- Ekaterina Vylomova, Jennifer White, Elizabeth Salesky, Sabrina J. Mielke, Shijie Wu, Edoardo Ponti, Rowan Hall Maudslay, Ran Zmigrod, Josef Valvoda, Svetlana Toldova, Francis Tyers, Elena Klyachko, Ilya Yegorov, Natalia Krizhanovsky, Paula Czarnowska, Irene Nikkarinen, Andrew Krizhanovsky, Tiago Pimentel, Lucas Torroba Hennigen, Christo Kirov, Garrett Nicolai, Adina Williams, Antonios Anastasopoulos, Hilaria Cruz, Eleanor Chodroff, Ryan Cotterell, Miikka Silfverberg, and Mans Hulden. SIGMORPHON 2020 Shared Task 0: Typologically Diverse Morphological Inflection.

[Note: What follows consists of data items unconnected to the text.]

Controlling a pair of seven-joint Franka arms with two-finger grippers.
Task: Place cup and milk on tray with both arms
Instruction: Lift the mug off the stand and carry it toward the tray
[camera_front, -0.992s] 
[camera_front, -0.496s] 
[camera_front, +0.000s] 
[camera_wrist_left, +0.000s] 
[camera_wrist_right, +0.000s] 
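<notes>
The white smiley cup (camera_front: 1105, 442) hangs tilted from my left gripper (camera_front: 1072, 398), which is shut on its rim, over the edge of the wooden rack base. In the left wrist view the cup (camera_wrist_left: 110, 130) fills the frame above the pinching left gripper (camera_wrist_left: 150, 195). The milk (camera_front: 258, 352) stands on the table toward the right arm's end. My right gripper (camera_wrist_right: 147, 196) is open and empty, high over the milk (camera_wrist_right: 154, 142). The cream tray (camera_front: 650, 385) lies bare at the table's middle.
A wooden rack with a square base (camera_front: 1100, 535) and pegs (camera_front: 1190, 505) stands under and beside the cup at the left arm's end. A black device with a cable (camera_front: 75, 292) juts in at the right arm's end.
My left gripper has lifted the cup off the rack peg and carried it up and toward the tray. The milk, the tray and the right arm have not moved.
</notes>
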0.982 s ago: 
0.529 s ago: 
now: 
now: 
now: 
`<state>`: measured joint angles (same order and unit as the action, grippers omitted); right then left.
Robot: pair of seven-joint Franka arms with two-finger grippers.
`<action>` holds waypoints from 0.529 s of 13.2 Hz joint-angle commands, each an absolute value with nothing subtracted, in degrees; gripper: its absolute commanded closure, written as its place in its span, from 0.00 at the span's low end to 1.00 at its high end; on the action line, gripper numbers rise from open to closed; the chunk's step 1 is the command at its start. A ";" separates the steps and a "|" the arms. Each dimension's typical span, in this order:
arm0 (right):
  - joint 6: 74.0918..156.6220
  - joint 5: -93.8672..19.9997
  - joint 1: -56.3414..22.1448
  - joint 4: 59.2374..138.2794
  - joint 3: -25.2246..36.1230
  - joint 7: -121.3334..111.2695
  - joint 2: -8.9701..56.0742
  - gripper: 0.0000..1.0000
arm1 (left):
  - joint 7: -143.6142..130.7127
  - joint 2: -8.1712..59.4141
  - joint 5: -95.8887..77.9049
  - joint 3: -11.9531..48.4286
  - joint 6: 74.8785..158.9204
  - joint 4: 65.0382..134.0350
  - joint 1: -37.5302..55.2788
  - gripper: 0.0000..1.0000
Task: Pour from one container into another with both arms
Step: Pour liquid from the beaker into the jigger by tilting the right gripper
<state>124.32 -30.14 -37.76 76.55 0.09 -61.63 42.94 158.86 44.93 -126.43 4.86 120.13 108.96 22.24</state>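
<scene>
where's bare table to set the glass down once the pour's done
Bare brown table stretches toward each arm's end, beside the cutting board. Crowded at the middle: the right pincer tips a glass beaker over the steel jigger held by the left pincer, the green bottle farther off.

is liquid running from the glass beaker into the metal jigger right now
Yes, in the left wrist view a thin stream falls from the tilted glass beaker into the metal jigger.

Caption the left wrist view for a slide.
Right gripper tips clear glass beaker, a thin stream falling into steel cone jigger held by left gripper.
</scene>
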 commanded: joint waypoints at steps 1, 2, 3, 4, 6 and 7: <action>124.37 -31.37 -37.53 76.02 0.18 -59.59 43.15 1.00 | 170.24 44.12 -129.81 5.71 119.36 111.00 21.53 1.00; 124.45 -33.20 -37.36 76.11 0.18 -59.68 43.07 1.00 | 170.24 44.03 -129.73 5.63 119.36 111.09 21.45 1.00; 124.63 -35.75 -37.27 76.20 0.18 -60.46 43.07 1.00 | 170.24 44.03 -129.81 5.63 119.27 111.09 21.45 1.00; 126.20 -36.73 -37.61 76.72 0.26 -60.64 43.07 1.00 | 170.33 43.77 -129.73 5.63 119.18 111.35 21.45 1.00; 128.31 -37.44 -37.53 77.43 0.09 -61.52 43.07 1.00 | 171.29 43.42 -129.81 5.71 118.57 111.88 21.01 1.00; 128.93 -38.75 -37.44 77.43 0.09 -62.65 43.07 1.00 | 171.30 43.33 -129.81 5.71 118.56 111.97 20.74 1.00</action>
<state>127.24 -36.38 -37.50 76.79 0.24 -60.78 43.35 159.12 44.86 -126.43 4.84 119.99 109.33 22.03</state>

SIGMORPHON. 2020.
First download and (optionally) augment (Anastasopoulos and Neubig, 2019) the data
git clone https://github.com/sigmorphon2020/task0-data.git
mkdir task0-data/original
mv task0-data/DEVELOPMENT-LANGUAGES/*/* task0-data/original
mv task0-data/SURPRISE-LANGUAGES/*/* task0-data/original
mv task0-data/GOLD-TEST/* task0-data/original -f
langs=(aka ang ast aze azg bak ben bod cat ceb cly cpa cre crh ctp czn dak dan deu dje eng est evn fas fin frm frr fur gaa glg gmh gml gsw hil hin isl izh kan kaz kir kjh kon kpv krl lin liv lld lud lug mao mdf mhr mlg mlt mwf myv nld nno nob nya olo ood orm ote otm pei pus san sme sna sot swa swe syc tel tgk tgl tuk udm uig urd uzb vec vep vot vro xno xty zpv zul)

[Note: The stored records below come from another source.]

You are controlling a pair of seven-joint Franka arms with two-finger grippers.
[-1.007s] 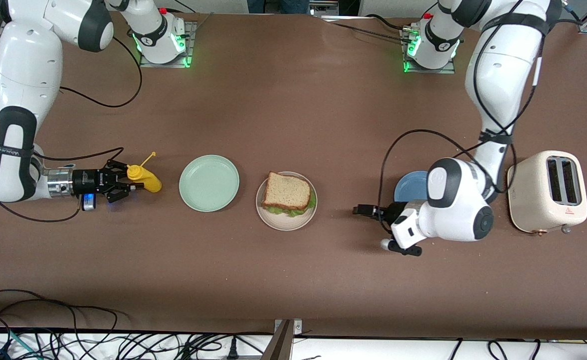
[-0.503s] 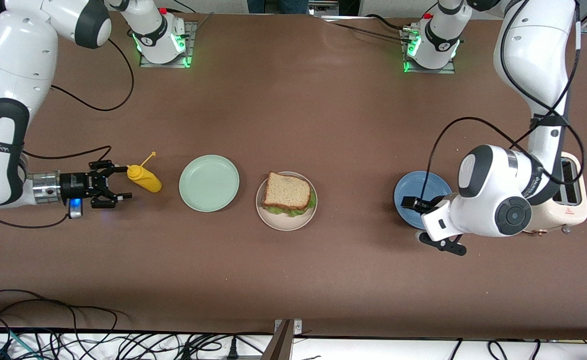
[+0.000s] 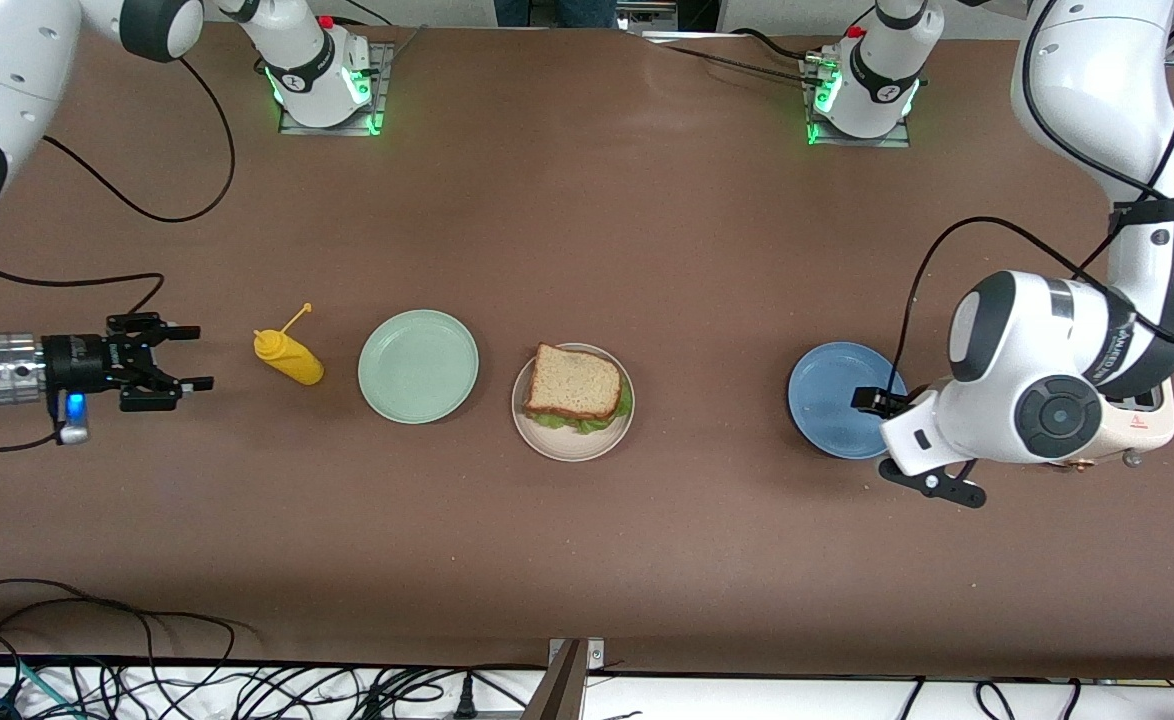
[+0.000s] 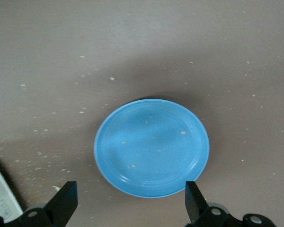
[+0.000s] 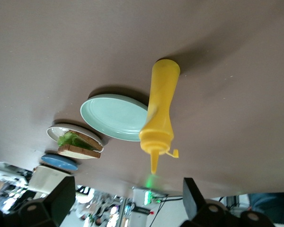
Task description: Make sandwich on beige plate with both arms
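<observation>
Both arms have drawn away from the middle since a second ago: the right gripper (image 3: 172, 357), which was closed round the mustard bottle (image 3: 289, 358), has let go and backed off toward the right arm's end of the table, fingers spread wide and empty, while the left gripper (image 4: 130, 208) has swung back over the blue plate (image 3: 840, 398), fingers also wide with nothing between them. Measured from the beige plate (image 3: 574, 443), the sandwich (image 3: 576, 386) sits on it, top slice over lettuce. Next toward the right arm's end lies the green plate (image 3: 418, 365), then the upright bottle. Toward the left arm's end come the blue plate and the toaster (image 3: 1143, 428). The chief risk I judge is the left arm's bulky wrist brushing the toaster, or a returning right gripper tipping the bottle.
</observation>
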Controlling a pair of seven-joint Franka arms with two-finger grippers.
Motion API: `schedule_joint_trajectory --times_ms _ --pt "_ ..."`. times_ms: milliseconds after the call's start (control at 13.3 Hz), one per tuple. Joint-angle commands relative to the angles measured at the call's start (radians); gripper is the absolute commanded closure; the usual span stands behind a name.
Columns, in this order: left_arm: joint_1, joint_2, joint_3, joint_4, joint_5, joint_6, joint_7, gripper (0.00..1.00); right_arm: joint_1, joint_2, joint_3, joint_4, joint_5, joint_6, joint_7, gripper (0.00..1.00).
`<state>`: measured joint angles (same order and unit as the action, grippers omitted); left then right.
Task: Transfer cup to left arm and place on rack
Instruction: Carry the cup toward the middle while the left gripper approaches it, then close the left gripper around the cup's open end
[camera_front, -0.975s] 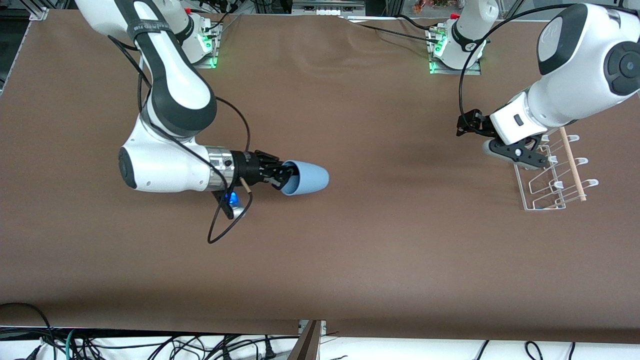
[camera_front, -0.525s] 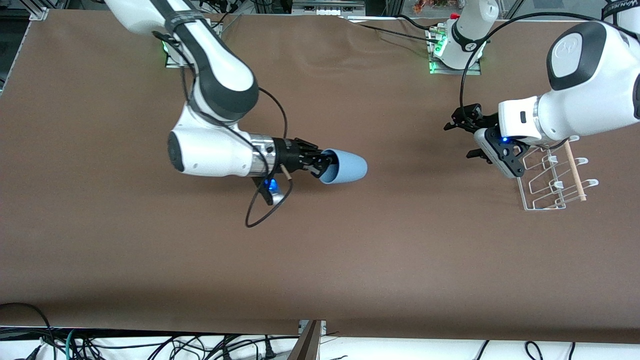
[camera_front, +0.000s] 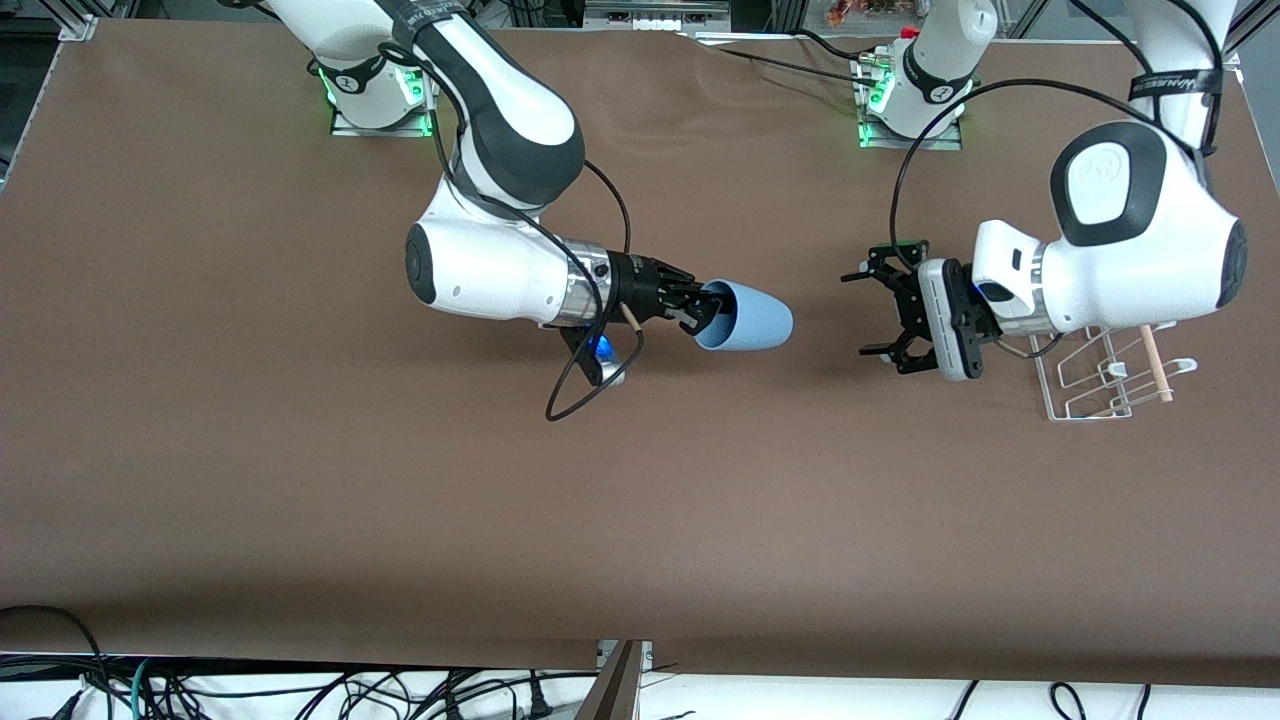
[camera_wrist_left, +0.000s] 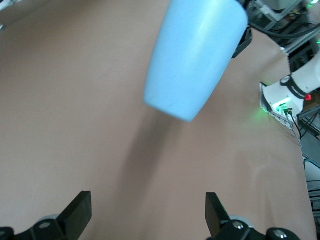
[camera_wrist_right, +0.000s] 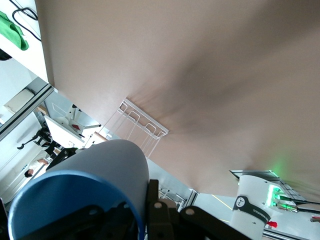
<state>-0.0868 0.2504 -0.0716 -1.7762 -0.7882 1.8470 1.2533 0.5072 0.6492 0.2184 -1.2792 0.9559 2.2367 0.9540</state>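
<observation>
Brown matting covers the long table (camera_front: 640, 520), with both arm bases along its edge farthest from the front camera. Reaching out from its base, the right arm bends at the elbow and lays its forearm level, so the all-black right gripper (camera_front: 700, 310) points sideways toward the left arm's end of the table. Its fingers are clamped on the rim of the small light-blue plastic tumbler (camera_front: 745, 318) — one finger inside the mouth, one outside. The cup is held on its side above the middle of the table, closed base aimed at the other gripper.

Facing it, the left arm has its wrist turned level too, and the left gripper (camera_front: 878, 313) with its white boxy hand hovers over the table just beside the white wire drying rack (camera_front: 1085, 385) with the light wooden dowel (camera_front: 1157, 365). Its fingers (camera_wrist_left: 80, 212) stand wide apart — the cup's base lies in line with the gap but clear of both fingertips.
</observation>
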Motion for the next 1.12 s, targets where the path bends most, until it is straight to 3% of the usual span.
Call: schedule_joint_trajectory --times_ms 0,750,1050 --pt "-0.011 0.02 -0.005 0.024 -0.034 0.046 0.133 0.0 0.017 0.017 -0.001 0.027 0.02 0.037 0.019 1.0" --pt "-0.044 0.02 -0.083 0.024 -0.071 0.238 0.182 0.0 0.017 0.02 -0.001 0.027 0.02 0.041 0.017 1.0" --pt "-0.044 0.024 -0.152 0.024 -0.074 0.317 0.178 0.0 0.019 0.021 -0.001 0.029 0.02 0.052 0.017 1.0"
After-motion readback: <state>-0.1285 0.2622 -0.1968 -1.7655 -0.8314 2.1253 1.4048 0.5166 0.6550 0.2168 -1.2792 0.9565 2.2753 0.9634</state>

# (optionally) data augmentation
for lang in $langs; do
python example/sigmorphon2020-shared-tasks/augment.py task0-data/original $lang --examples 10000
done
# no data augmentation
python example/sigmorphon2020-shared-tasks/task0-build-dataset.py regular
# data augmentation
python example/sigmorphon2020-shared-tasks/task0-build-dataset.py hall
# concat all language of the same family
python example/sigmorphon2020-shared-tasks/task0-build-dataset.py concat
# concat all language of the same family + data augmentation
python example/sigmorphon2020-shared-tasks/task0-build-dataset.py concat_hall
Run hard monotonic attention (Wu and Cotterell, 2019) and the transformer (Vaswani et al., 2017), both one model per language and one model per language family.

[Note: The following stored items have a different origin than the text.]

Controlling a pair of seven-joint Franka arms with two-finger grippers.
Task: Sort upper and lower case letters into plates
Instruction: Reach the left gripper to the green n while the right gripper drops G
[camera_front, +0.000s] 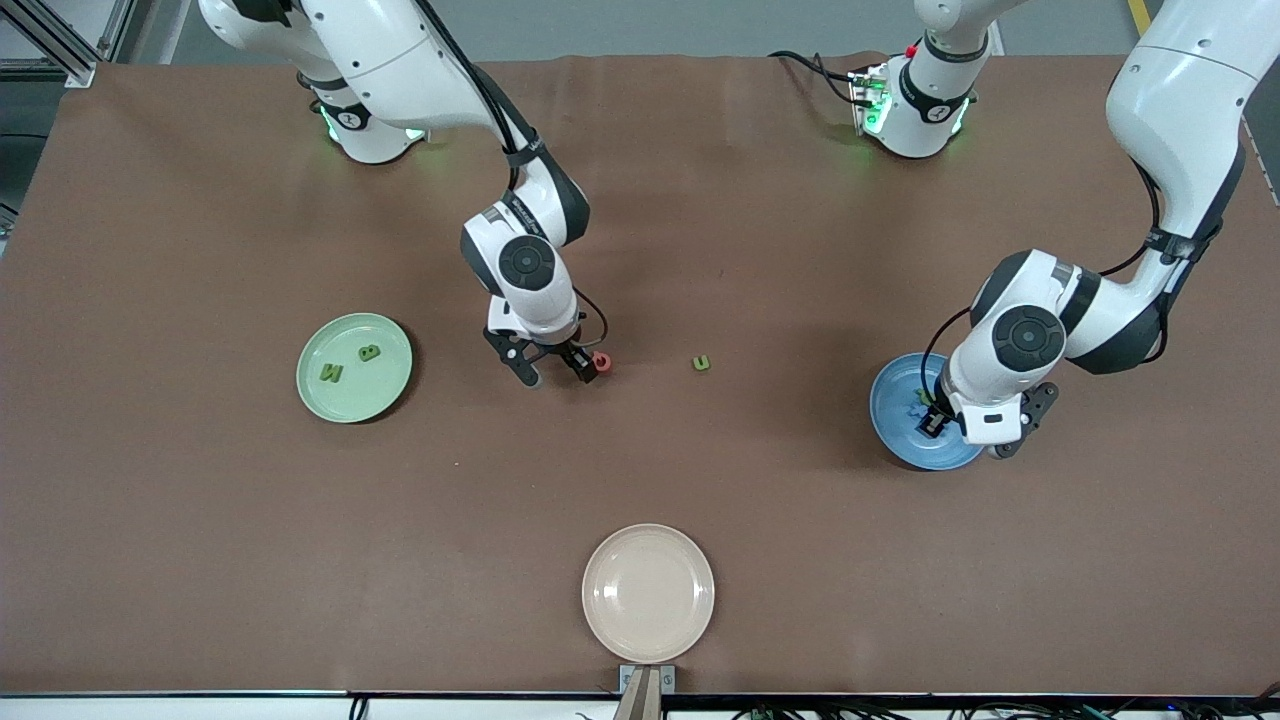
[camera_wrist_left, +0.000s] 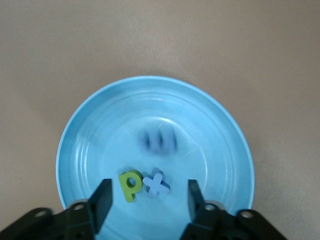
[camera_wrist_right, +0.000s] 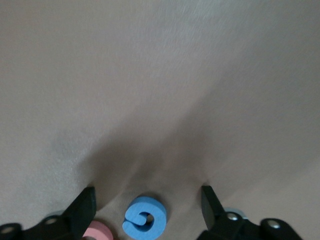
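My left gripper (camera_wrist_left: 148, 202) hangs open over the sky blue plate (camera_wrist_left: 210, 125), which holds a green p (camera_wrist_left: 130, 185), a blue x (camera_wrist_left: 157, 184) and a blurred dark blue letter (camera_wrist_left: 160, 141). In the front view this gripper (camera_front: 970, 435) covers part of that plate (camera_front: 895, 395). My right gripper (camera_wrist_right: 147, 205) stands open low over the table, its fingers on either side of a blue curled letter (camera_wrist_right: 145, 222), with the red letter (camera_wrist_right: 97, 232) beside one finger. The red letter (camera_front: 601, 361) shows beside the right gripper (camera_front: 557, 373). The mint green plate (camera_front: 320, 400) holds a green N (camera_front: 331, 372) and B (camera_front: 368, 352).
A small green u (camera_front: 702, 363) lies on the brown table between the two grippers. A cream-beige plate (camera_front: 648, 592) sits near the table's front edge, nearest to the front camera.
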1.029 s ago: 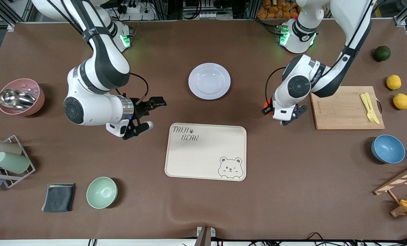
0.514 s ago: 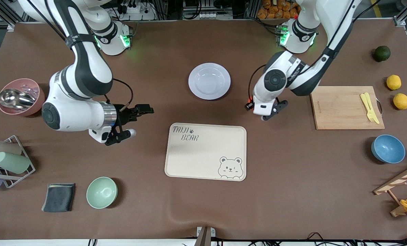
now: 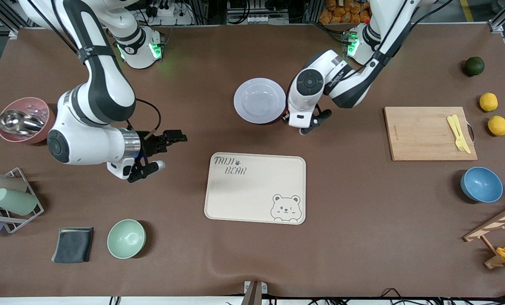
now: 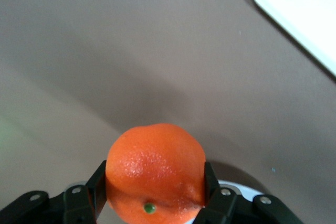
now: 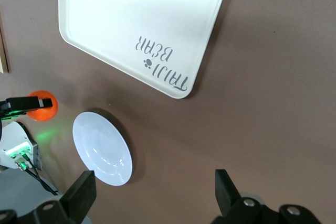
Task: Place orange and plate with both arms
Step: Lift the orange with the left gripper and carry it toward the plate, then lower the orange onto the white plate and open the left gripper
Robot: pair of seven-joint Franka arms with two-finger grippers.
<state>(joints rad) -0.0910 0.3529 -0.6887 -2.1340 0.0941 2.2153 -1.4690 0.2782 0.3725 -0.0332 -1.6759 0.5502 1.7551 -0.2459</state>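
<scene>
The orange, bright and roundish, sits clamped between the black fingers of my left gripper, which is shut on it. In the front view this gripper hangs just above the table at the plate's edge toward the left arm's end, and the hand hides most of the fruit. The plate is a pale lavender-white dish lying bare, farther from the front camera than the tray. The right wrist view shows the plate with the orange beside it. My right gripper is open over bare table, its fingers wide apart and holding nothing.
A cream bear-print tray lies mid-table. A cutting board with yellow cutlery, two lemons, a dark green fruit and a blue bowl are at the left arm's end. A pink bowl, cup rack, green bowl and dark cloth are at the right arm's end.
My left gripper has carried the orange from beside the cutting board to the plate's edge. The right arm has drawn back toward its own end of the table, still open.
</scene>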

model=mono # hard monotonic attention, or `model=trm` the vanilla transformer
# no data augmentation (one model per language)
for lang in $langs; do
bash example/sigmorphon2020-shared-tasks/task0-$model.sh $lang
done
# data augmentation (one model per language)
for lang in $langs; do
bash example/sigmorphon2020-shared-tasks/task0-hall-$model.sh $lang
done
# concat all language of the same family (one model per language family)
for family in afro-asiatic austronesian dravidian germanic indo-aryan iranian niger-congo oto-manguean romance turkic uralic; do
bash example/sigmorphon2020-shared-tasks/task0-$model.sh $family
done
# concat all language of the same family + data augmentation (one model per language family)
for family in afro-asiatic austronesian dravidian germanic indo-aryan iranian niger-congo oto-manguean romance turkic uralic; do
bash example/sigmorphon2020-shared-tasks/task0-hall-$model.sh $family
done